Your objective: Write out the whole listing word for word.

Source data:
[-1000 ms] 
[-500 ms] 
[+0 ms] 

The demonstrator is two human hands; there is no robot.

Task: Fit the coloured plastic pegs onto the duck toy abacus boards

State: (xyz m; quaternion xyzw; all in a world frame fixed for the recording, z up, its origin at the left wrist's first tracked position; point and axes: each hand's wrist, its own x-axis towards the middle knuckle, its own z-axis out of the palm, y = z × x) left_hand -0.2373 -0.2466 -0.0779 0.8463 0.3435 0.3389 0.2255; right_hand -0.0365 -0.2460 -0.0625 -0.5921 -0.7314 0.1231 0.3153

Solution to the exercise:
[-1000 ms] 
[-500 ms] 
[+0 ms] 

The demonstrator is two human hands; there is no robot.

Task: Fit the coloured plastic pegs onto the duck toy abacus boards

State: (xyz m; quaternion xyzw; all in a world frame fixed for the recording, z up, its origin at the left wrist's first tracked position; point and axes: each hand's wrist, its own x-axis towards the middle knuckle, its own z-axis out of the palm, y = z × x) left_hand -0.2373 -0.2466 -0.0779 0.8463 0.3435 0.3389 0.2255; right_hand -0.0365 -0.2460 -0.0625 -0.5921 -0.7314 0.1231 0.3153

This answer requires nothing further.